Hoorcollege
Afmetingen van eengezinswoningen in Nederland
• Woningbreedte: gemiddeld 5–6 meter
→ Dit is hoe breed een huis is, gemeten langs de straatkant (voorkant van het huis).
• Kaveldiepte: gemiddeld 20–25 meter
→ De lengte van het perceel waar het huis op staat, van de voorkant tot aan de achterkant
van de tuin.
• Blokdiepte: gemiddeld 40–50 meter
→ De totale diepte van een bouwblok (meestal twee rijen huizen met achtertuinen tegen
elkaar aan).
• Gebaseerd op een bouwblok met aan beide kanten woningen
→ Hiermee wordt bedoeld dat de cijfers gelden voor een standaard woonblok met huizen
aan de voorkant én aan de achterkant (twee rijen tegenover elkaar). Dus weg-huis-tuin-tuin-
huis-weg
Ontsluitingstypen – Inhoudsopgave
1. Galerij
2. Portieketageflat
3. Haags portiek
4. Centrale ontsluiting
5. BeBo (Beneden-Bovenwoning / duplex)
6. Corridor
7. Diverse ontsluitingen
,1. Galerij
• Wat is het? Een lange loopgang aan de buitenkant van het
gebouw waaraan je je woning binnenkomt.
• Kenmerken:
o Eén centrale ontsluiting voor het hele
woongebouw (vaak één lift).
o Je komt via de gevel je woning binnen.
o De galerij zit aan één kant van het gebouw; de
andere kant kan ruimte hebben voor balkon of ramen.

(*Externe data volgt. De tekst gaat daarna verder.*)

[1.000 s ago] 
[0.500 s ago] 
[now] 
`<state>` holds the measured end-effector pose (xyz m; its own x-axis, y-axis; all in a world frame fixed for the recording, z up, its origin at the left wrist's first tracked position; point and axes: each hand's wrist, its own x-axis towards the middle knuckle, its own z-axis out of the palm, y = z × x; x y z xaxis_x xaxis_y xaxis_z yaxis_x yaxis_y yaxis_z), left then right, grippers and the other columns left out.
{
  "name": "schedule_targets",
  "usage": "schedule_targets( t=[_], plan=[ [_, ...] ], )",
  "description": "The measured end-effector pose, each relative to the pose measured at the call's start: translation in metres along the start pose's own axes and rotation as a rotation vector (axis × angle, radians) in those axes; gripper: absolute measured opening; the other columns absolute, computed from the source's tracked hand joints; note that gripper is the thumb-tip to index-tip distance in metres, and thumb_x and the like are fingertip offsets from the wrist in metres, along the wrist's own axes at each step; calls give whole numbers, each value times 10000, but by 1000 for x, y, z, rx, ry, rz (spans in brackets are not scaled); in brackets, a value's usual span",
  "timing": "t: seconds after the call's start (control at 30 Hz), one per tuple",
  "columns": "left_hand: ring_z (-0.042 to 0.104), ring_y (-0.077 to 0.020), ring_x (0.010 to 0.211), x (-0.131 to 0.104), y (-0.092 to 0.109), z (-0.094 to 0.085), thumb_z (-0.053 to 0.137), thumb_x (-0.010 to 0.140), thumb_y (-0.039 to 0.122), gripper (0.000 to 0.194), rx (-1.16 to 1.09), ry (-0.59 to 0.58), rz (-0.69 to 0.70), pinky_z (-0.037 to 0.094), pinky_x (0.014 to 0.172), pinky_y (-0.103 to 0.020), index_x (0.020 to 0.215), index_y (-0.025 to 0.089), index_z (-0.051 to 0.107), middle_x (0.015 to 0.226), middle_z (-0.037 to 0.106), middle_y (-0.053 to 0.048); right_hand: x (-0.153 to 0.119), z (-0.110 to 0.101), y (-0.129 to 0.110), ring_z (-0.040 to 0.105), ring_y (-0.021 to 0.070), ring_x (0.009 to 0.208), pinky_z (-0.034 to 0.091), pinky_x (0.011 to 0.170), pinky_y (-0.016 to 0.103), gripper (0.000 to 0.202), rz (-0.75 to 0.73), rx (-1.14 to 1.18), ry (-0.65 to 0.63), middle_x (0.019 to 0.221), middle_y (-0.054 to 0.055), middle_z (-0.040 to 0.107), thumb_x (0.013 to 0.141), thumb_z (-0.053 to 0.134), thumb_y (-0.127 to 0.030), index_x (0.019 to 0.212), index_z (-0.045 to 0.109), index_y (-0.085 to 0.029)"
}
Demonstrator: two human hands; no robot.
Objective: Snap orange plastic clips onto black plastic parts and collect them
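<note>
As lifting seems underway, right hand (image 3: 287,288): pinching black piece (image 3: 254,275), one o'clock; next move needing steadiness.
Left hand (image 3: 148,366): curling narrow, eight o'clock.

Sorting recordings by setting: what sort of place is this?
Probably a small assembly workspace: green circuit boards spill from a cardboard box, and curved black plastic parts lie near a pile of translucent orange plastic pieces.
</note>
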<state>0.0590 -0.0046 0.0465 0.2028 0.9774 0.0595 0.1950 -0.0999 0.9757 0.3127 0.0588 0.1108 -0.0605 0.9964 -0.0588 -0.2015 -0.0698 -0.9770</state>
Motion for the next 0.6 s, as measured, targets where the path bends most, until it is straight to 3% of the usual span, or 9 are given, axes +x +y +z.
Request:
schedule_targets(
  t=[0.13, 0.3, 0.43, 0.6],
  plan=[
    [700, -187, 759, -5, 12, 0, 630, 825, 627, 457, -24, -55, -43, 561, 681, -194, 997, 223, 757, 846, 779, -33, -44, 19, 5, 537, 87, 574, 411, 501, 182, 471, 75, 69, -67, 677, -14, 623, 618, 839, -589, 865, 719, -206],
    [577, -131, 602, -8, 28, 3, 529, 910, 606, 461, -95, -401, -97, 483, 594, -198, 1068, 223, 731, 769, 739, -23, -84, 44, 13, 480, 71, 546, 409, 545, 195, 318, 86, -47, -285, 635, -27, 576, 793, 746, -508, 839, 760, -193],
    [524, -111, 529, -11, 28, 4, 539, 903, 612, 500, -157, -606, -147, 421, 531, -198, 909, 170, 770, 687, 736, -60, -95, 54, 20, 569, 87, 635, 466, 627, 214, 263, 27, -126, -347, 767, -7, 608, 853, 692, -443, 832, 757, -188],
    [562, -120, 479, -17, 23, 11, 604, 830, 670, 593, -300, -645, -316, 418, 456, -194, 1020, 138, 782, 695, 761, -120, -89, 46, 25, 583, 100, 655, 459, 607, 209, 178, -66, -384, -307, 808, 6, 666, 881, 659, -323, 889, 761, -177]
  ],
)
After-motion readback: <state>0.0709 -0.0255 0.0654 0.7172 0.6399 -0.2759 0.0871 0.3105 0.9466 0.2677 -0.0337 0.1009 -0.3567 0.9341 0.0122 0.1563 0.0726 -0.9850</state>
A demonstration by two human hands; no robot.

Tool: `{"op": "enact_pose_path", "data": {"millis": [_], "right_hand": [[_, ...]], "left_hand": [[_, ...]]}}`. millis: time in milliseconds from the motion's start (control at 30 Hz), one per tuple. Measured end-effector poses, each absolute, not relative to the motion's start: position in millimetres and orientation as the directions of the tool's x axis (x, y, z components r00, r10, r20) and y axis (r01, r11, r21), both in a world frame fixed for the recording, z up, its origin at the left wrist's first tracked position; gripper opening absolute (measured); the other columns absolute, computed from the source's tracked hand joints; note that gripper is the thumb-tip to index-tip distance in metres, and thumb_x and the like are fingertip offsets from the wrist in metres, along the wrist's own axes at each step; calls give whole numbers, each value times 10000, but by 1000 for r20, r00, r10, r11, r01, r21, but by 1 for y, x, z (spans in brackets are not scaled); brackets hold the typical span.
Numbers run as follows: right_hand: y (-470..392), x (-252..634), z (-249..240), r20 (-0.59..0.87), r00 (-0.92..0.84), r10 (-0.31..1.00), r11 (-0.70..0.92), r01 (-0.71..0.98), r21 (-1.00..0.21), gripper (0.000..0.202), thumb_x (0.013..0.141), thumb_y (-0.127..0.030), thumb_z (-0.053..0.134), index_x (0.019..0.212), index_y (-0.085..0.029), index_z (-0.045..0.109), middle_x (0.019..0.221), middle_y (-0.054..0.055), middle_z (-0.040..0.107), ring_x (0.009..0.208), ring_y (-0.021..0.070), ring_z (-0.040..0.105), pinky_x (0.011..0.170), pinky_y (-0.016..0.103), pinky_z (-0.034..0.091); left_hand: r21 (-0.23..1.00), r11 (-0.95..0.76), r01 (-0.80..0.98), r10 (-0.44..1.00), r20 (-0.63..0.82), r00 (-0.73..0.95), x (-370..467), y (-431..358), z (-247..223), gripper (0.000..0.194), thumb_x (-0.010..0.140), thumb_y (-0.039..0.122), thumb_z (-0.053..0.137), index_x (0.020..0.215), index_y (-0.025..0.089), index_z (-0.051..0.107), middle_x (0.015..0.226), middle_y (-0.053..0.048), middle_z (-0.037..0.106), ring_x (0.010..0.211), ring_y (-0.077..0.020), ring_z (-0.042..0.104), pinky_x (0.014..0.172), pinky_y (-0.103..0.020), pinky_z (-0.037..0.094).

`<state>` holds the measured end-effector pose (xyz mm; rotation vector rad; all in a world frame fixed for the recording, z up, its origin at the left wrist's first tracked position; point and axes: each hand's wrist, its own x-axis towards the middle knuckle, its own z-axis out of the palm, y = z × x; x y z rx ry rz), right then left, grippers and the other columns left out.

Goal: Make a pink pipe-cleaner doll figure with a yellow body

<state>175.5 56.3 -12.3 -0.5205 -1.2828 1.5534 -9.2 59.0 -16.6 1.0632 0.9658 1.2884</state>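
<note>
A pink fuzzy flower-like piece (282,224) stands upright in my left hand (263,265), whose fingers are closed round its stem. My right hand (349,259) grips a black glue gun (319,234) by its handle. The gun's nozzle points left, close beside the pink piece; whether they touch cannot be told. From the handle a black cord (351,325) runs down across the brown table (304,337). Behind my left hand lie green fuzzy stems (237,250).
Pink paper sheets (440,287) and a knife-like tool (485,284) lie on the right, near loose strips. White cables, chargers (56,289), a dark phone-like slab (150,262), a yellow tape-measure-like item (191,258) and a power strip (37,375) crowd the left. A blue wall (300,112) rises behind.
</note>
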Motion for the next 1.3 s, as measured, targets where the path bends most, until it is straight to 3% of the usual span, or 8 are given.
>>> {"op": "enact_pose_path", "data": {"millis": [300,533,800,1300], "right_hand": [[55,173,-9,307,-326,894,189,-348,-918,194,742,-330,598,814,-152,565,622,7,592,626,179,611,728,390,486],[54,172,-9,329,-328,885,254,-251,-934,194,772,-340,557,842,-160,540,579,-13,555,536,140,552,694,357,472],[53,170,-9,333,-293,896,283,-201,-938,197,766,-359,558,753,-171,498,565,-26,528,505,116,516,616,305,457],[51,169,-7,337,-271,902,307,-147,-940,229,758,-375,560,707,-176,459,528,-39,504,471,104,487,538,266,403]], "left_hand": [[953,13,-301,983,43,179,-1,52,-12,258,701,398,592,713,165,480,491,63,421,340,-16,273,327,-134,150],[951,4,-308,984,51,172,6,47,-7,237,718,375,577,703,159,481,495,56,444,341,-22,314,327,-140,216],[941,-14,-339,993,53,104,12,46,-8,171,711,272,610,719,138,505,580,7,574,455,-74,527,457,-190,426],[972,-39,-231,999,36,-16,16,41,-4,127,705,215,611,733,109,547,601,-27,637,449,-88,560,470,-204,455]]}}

o Buren zitten horizontaal naast elkaar.
• Bijzonder gebruik: Soms wordt de galerij ook gebruikt als geluidsbuffer tegen bijvoorbeeld
een snelweg (zoals bij “De Tribune” langs de A10).
2. Portieketageflat
• Wat is het? Een gebouw met meerdere
ingangen (portieken), elk met een eigen trap of
lift voor een paar woningen.
• Kenmerken:
o Meerdere entrees per gebouw.
o Per portiek een eigen trap of lift.
o Je komt binnen in het midden van de
woning.
o Balkons kunnen aan beide kanten zitten.
, o Buren zitten boven/onder elkaar → verticale relatie.
• Ontwikkeling: In latere jaren is dit type vaak vervangen of uitgebreid met galerijen.
3. Haags portiek
• Wat is het? Een typisch type uit Den Haag, lijkend op de
portieketageflat, maar compacter.
• Kenmerken:
o Meerdere entrees per gebouw.
o Alleen trappen, geen lift.
o Woningentree zit in het midden van de woning.
o Balkons kunnen aan beide kanten zitten.
o Je deelt de trap met je boven-/onderburen →
relatie met buren in trappenhuis.
o De voordeur zit meestal recht aan de straat.
, 4. Centrale ontsluiting
• Wat is het? Je komt via één centrale entree en lift/trap in het
midden van het gebouw bij de woningen.
• Kenmerken:
o Eén entree per gebouw.
o Centrale lift met trappenhuis eromheen.
o De woningen liggen om de kern heen.
o Gebouw is vaak aan meerdere kanten gericht (alzijdig).
o Buren zitten boven/onder én rondom → verticale en
centrale relatie.
o Ook hier zit de entree meestal direct aan de straat.